Stream segregation knowledge sources

This section focuses on implementation of knowledge sources for the segregation of auditory streams and mask auditory features to isolate each stream within the blackboard framework.

Stream segregation knowledge source: StreamSegregationKS

The stream segregation knowledge source generates hypotheses about the assignment of individual time-frequency units to sound sources present in a scene. This assignment is done probabilistically, hence, each time-frequency unit is associated with a unique discrete probability distribution. These distributions can be interpreted as soft-masks which can be used to generate segregated auditory features. Specifically, each auditory feature that can be represented in the time-frequency domain can be modified accordingly by a corresponding soft-mask. The soft-masks are generated by a probabilistic clustering approach based on a mixture of von Mises distributions over estimated angular positions of the sound sources. Estimation for these positions are provided by a locationHypothesis or if unavailable then sourcesAzimuthsDistributionHypotheses on the blackboard. Positions can be reliably estimated through the combination of DnnLocationKS and LocalisationDecisionKS. Additionally, the estimated soft-masks are stored in a sound source specific segmentationHypothesis object.
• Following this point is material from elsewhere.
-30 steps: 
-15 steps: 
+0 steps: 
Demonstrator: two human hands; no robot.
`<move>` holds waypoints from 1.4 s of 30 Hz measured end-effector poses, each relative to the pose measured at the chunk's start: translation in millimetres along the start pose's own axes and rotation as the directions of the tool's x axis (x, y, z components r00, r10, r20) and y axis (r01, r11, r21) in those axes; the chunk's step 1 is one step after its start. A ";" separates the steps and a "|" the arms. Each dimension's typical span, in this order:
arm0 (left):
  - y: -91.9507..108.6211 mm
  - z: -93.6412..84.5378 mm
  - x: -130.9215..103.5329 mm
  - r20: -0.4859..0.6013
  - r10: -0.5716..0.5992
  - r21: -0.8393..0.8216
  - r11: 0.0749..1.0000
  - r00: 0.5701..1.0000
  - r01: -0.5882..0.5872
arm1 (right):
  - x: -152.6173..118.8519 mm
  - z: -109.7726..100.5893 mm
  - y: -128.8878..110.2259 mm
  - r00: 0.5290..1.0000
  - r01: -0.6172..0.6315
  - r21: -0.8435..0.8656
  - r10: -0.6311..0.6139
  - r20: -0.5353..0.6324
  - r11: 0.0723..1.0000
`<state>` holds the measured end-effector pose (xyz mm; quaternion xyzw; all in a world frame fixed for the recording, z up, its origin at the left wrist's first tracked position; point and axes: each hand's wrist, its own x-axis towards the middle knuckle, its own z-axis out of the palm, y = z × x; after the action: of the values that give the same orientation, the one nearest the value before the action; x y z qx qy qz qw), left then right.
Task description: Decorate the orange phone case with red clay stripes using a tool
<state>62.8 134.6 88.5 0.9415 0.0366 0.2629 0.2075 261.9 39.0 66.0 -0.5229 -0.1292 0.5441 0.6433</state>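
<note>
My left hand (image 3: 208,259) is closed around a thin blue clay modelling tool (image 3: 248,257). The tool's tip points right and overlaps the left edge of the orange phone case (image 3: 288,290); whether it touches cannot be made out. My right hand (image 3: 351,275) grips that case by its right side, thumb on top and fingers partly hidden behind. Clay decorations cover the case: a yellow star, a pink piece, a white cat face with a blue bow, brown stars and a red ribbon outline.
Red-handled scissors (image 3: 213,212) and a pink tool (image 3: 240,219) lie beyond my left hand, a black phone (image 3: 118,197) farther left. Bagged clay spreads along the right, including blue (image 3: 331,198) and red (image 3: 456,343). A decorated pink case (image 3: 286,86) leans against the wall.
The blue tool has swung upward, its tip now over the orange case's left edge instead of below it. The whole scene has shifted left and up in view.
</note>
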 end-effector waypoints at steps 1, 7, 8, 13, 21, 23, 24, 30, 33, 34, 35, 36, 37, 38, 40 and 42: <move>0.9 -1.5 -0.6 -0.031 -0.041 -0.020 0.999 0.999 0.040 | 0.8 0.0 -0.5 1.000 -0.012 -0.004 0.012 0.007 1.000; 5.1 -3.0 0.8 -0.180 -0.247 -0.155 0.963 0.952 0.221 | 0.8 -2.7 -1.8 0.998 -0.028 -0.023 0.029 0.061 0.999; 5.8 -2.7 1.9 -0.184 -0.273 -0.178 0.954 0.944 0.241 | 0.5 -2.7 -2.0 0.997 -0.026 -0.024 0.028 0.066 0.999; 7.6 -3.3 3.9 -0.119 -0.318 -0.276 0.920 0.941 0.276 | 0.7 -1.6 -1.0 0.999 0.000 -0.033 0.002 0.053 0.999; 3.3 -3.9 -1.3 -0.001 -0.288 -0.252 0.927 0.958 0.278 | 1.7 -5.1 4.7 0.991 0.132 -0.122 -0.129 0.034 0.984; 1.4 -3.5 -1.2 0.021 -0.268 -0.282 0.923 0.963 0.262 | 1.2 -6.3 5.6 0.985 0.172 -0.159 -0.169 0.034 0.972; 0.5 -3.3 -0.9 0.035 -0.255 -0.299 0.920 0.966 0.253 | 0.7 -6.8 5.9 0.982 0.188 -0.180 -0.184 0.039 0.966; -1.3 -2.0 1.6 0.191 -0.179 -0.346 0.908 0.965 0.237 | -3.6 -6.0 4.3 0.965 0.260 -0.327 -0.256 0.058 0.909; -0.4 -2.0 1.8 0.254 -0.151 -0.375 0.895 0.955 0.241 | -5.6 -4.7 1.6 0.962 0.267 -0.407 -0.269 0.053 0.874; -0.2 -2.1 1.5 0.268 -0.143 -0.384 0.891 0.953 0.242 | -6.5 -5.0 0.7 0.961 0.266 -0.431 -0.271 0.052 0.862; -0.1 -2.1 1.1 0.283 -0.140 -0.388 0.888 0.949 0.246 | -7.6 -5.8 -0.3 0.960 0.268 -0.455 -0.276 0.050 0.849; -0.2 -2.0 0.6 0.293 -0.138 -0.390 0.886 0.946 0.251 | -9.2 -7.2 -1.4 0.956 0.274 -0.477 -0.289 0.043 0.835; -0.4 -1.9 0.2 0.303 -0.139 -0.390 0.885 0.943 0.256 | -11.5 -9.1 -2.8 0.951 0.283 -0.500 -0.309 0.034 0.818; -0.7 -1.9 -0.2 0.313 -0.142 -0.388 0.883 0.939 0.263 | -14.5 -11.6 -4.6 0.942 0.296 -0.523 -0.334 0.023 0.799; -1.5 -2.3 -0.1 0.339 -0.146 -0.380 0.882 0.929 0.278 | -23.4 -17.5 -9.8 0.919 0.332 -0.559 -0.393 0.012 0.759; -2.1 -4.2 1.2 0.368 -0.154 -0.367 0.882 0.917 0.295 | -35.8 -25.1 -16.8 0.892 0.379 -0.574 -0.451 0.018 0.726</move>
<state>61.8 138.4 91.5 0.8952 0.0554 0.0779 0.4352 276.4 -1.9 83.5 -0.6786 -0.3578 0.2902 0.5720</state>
Each segmentationHypotheses contains a unique source identifier tag, enabling other knowledge sources to assign each soft-mask with the corresponding source position. The current implementation of the StreamSegregationKS relies on a pre-defined number of sound sources that will be present in the scene. The number of sound sources is provided through the NumberOfSourcesHypotheses.

binds to AuditoryFrontEndKS.KsFiredEvent
reads data category locationHypothesis (otherwise sourcesAzimuthsDistributionHypotheses) and NumberOfSourcesHypotheses
writes data category segmentationHypotheses
triggers event KsFiredEvent